5.4. Launching Remote / HPC ComputePilots

This chapter describes how to use RADICAL-Pilot to execute ComputeUnits on ComputePilots running on one or more distributed HPC clusters.

As a pilot-job system, RADICAL-Pilot aims to provide a programmable resource overlay that allows a user to efficiently execute their workloads (tasks) transparently across one or more distributed resources.

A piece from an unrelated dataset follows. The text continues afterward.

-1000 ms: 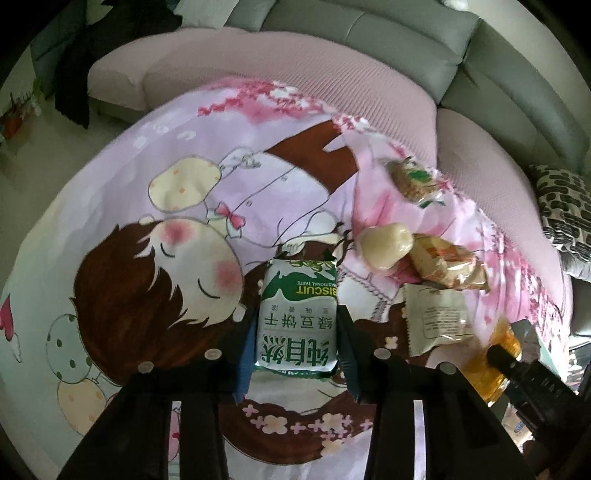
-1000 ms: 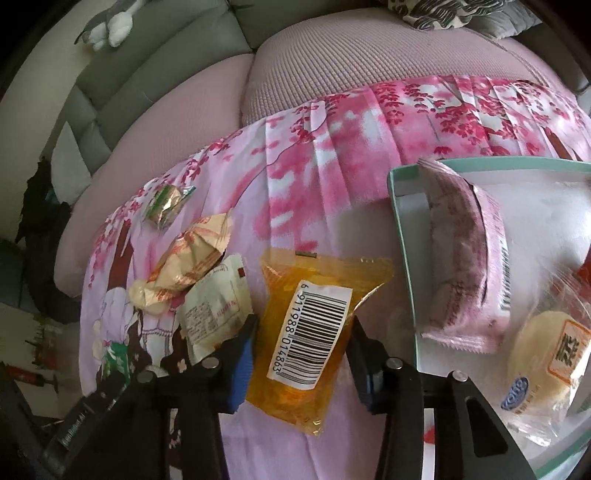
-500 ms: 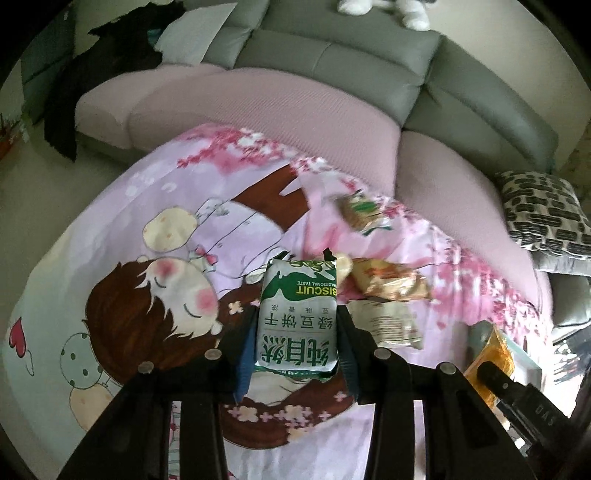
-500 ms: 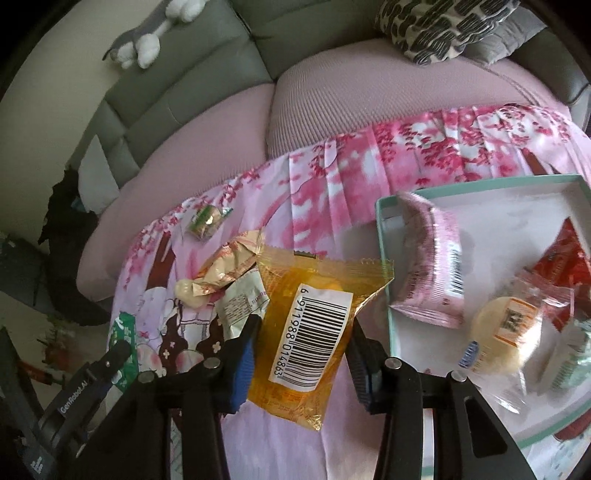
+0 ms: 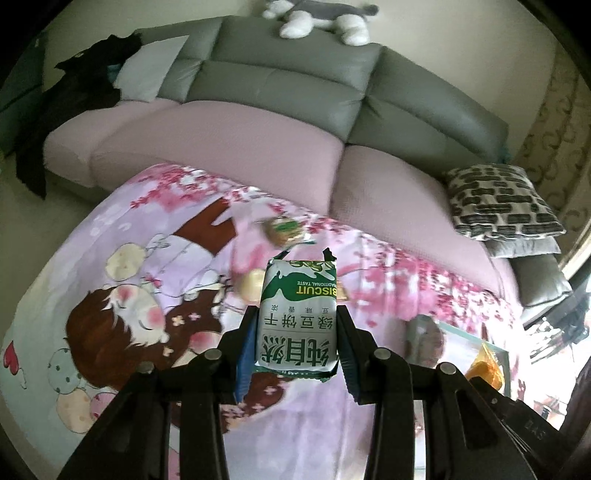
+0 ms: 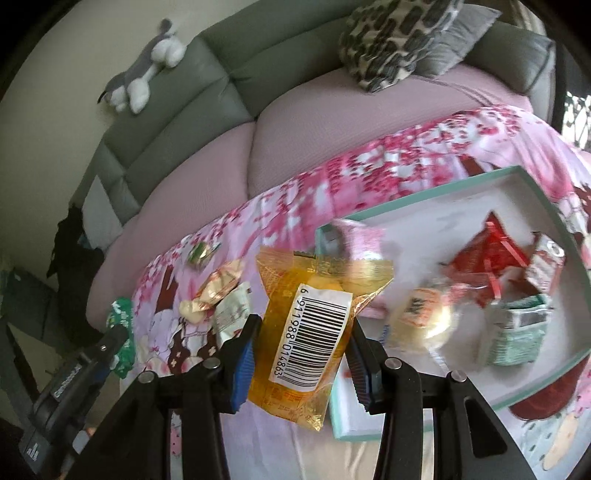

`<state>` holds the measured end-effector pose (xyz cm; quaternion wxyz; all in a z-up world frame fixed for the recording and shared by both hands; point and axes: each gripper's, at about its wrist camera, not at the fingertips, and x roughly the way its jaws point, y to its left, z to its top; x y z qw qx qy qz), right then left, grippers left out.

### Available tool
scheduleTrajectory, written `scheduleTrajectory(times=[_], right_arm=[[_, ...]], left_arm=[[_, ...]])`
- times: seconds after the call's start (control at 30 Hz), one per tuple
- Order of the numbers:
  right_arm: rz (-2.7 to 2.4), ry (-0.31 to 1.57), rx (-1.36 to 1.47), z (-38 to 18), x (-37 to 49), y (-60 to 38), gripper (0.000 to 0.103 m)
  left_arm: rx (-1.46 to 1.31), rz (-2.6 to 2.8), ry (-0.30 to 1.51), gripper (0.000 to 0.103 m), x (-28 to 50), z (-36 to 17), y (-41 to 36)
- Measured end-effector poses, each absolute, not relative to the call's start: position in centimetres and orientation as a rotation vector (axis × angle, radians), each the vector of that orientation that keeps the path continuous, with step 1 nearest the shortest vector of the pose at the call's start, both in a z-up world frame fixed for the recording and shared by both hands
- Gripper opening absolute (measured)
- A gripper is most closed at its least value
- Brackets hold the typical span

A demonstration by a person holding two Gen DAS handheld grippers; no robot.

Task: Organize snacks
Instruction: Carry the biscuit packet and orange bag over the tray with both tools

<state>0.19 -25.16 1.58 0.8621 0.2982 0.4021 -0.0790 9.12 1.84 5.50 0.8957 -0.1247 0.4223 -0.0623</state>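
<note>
My left gripper (image 5: 297,326) is shut on a green and white biscuit packet (image 5: 298,317) and holds it well above the pink cartoon cloth (image 5: 155,266). My right gripper (image 6: 303,336) is shut on an orange snack packet (image 6: 314,321) with a barcode label, held above the left edge of the teal-rimmed white tray (image 6: 424,201). The tray holds several snacks: a pink packet (image 6: 360,240), a red one (image 6: 487,254), a round bun (image 6: 421,317) and a green-white packet (image 6: 517,328). The tray's corner also shows in the left wrist view (image 5: 476,339).
Loose snacks lie on the cloth: a small green-gold one (image 6: 199,251), a yellow wrapped one (image 6: 218,291), a white sachet (image 6: 232,310). A grey and pink sofa (image 5: 258,122) stands behind, with a patterned cushion (image 5: 502,201) and a plush toy (image 5: 321,18).
Both grippers have risen with their packets, so the cloth and tray look farther away. The right gripper has shifted toward the tray, which now shows more fully.
</note>
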Motion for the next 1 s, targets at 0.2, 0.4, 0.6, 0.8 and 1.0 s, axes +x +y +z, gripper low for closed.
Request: scheduleTrajectory(times=[0.2,0.4,0.6,0.8,1.0], right_arm=[[-0.196,0.82,0.678,1.5,-0.8,-27.7,0.047],[-0.245,0.789,0.739,1.4,-2.1,-30.9,0.047],[-0.324,0.767,0.802,0.9,-3.7,-34.2,0.047],[-0.385,0.758,0.824,0.6,-4.7,-36.6,0.047],[-0.447,0.747,0.788,0.6,-5.0,-38.4,0.047]], left_arm=[[-0.234,-0.175,0.859,0.042,8.4,6.4,-0.4],[-0.212,-0.25,0.873,0.042,8.2,6.2,-3.1],[-0.174,-0.333,0.87,0.042,7.5,6.3,-6.2],[-0.117,-0.381,0.879,0.042,6.9,6.1,-8.8],[-0.087,-0.395,0.907,0.042,6.8,5.4,-10.0]])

RADICAL-Pilot has been developed with HPC (High-Performance Computing) clusters as the primary type of distributed resources in mind. Currently RADICAL-Pilot supports HPC clusters running the following queuing systems:

  • PBS / PBS Pro
  • LSF
  • SLURM
  • Sun Grid Engine
  • IBM LoadLeveler

Note

RADICAL-Pilot also provides limited support for Grid-style resources based on HTCondor. For more information checkout Launching ComputePilots on HTCondor Grids.

5.4.1. Authentication and Security Contexts

RADICAL-Pilot’s remote capabilities are built to a large extend on top of SSH and SFTP. ComputePilot agents are transferred on-the-fly via SFTP and launched via SSH on the remote clusters. Once a ComputePilot agent has been started, the rest of the communication between RADICAL-Pilot and the agent happens through MongoDB (see diagram below).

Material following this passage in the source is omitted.